Unified Evaluation with Your Index#

In a nutshell: Use the mixed JSONL (generated from the sampling phase) as a single “dataset” to run evaluation, obtaining multi-level capability scores and weighted index total score in one go.

Evaluation Configuration#

Using TaskConfig Object

from evalscope import TaskConfig, run_task
import os

task_cfg = TaskConfig(
    model='qwen2.5-7b-instruct',
    api_url='https://dashscope.aliyuncs.com/compatible-mode/v1',
    api_key=os.getenv('DASHSCOPE_API_KEY'),
    eval_type='openai_api',
    datasets=['data_collection'],
    dataset_args={
        'data_collection': {
            'local_path': 'outputs/stratified_mixed_data.jsonl',
            'shuffle': True
        }
    },
    eval_batch_size=5,
    generation_config={
        'temperature': 0.0
    }
)
run_task(task_cfg=task_cfg)

Using CLI Command

evalscope eval \
  --model qwen2.5-7b-instruct \
  --eval-type openai_api \
  --api-url https://dashscope.aliyuncs.com/compatible-mode/v1 \
  --api-key "$DASHSCOPE_API_KEY" \
  --datasets data_collection \
  --dataset-args '{"data_collection":{"local_path":"outputs/stratified_mixed_data.jsonl","shuffle":true}}' \
  --eval-batch-size 5 \
  --generation-config '{"temperature":0.0}'

Usage Conventions#

datasets uses data_collection as the fixed mixed entry point.
dataset_args.local_path points to the mixed JSONL; optional shuffle controls sample traversal order.
Output structure: outputs/<timestamp>/{logs,predictions,reviews,reports,configs}.
Inference concurrency: eval_batch_size.

Metrics & Output#

The system outputs reports from five “observation perspectives”:

subset_level: Subsets within original datasets (e.g., ARC-Challenge / ARC-Easy).
dataset_level: Aggregation of all subsets from the same dataset (e.g., arc).
task_level: Same task type (e.g., reasoning).
tag_level: Sample tags dimension (language, mode, etc.; Schema names can be merged into tags).
category_level: Custom grouping (e.g., reasoning_index).

Metric Descriptions:

micro_avg.: Sum across samples then calculate overall accuracy (total correct / total samples).
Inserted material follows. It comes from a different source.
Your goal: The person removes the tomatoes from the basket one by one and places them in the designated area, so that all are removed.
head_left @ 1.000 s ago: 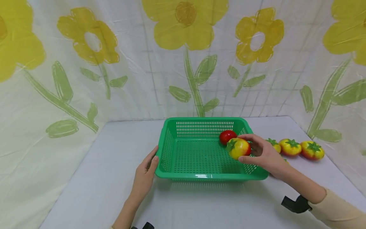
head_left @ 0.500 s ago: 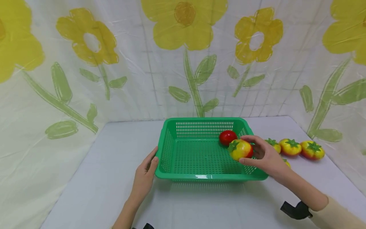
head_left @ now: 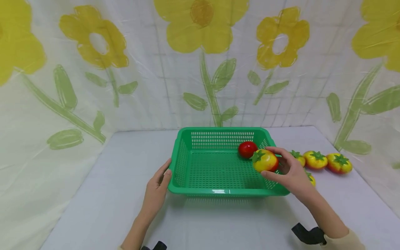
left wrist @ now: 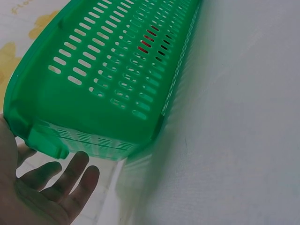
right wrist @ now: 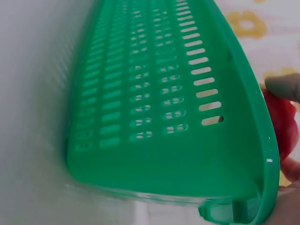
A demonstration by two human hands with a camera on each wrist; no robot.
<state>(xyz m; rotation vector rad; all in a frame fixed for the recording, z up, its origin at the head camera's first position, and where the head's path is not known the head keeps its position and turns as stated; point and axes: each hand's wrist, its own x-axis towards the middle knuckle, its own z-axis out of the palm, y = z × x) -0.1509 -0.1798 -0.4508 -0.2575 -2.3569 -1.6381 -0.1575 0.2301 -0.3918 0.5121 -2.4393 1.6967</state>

Subsets with more samples have greater influence.
macro_avg.: Simple average of scores for “members” (subsets) at this level, each member weighted equally regardless of sample count.
weighted_avg.: Weighted by defined leaf weights \(w_i\) (weights are defined before sampling; sampling process doesn’t change weight meaning).

Example Output:

2025-11-24 18:44:50 - evalscope - data_collection_adapter.py - generate_report - 171 - INFO: subset_level Report:
+-----------+--------------+---------------+------------+-------+
| task_type | dataset_name |  subset_name  | micro_avg. | count |
+-----------+--------------+---------------+------------+-------+
| reasoning |     arc      | ARC-Challenge |    0.8     |   5   |
| reasoning |     arc      |   ARC-Easy    |    1.0     |   4   |
| reasoning |    ceval     |     logic     |    0.0     |   1   |
+-----------+--------------+---------------+------------+-------+
2025-11-24 18:44:50 - evalscope - data_collection_adapter.py - generate_report - 171 - INFO: dataset_level Report:
+-----------+--------------+------------+------------+---------------+-------+
| task_type | dataset_name | micro_avg. | macro_avg. | weighted_avg. | count |
+-----------+--------------+------------+------------+---------------+-------+
| reasoning |     arc      |   0.8889   |    0.9     |    0.8889     |   9   |
| reasoning |    ceval     |    0.0     |    0.0     |      0.0      |   1   |
+-----------+--------------+------------+------------+---------------+-------+
2025-11-24 18:44:50 - evalscope - data_collection_adapter.py - generate_report - 171 - INFO: task_level Report:
+-----------+------------+------------+---------------+-------+
| task_type | micro_avg. | macro_avg. | weighted_avg. | count |
+-----------+------------+------------+---------------+-------+
| reasoning |    0.8     |    0.6     |    0.3556     |  10   |
+-----------+------------+------------+---------------+-------+
2025-11-24 18:44:50 - evalscope - data_collection_adapter.py - generate_report - 171 - INFO: tag_level Report:
+------+------------+------------+---------------+-------+
| tags | micro_avg. | macro_avg. | weighted_avg. | count |
+------+------------+------------+---------------+-------+
|  en  |   0.8889   |    0.9     |    0.8889     |   9   |
|  zh  |    0.0     |    0.0     |      0.0      |   1   |
+------+------------+------------+---------------+-------+
2025-11-24 18:44:50 - evalscope - data_collection_adapter.py - generate_report - 171 - INFO: category_level Report:
+-----------------+------------+------------+---------------+-------+
|    category0    | micro_avg. | macro_avg. | weighted_avg. | count |
+-----------------+------------+------------+---------------+-------+
| reasoning_index |    0.8     |    0.6     |    0.3556     |  10   |
+-----------------+------------+------------+---------------+-------+

Common Issues#

Index score doesn’t match expectations: Expand Schema to verify normalized weights; confirm you’re not misunderstanding weight effects with uniform sampling.
Changes only require re-running: If JSONL content unchanged, enable --use-cache to save inference time.
Slow evaluation with large datasets: Increase eval_batch_size; ensure model/API supports concurrent requests.

Next Steps#

Visualization: evalscope service opens an interactive interface to filter dimensions and models.
Versioning: Generate multiple JSONLs for different weight configurations, named weighted_v1.jsonl / weighted_v2.jsonl and evaluate separately.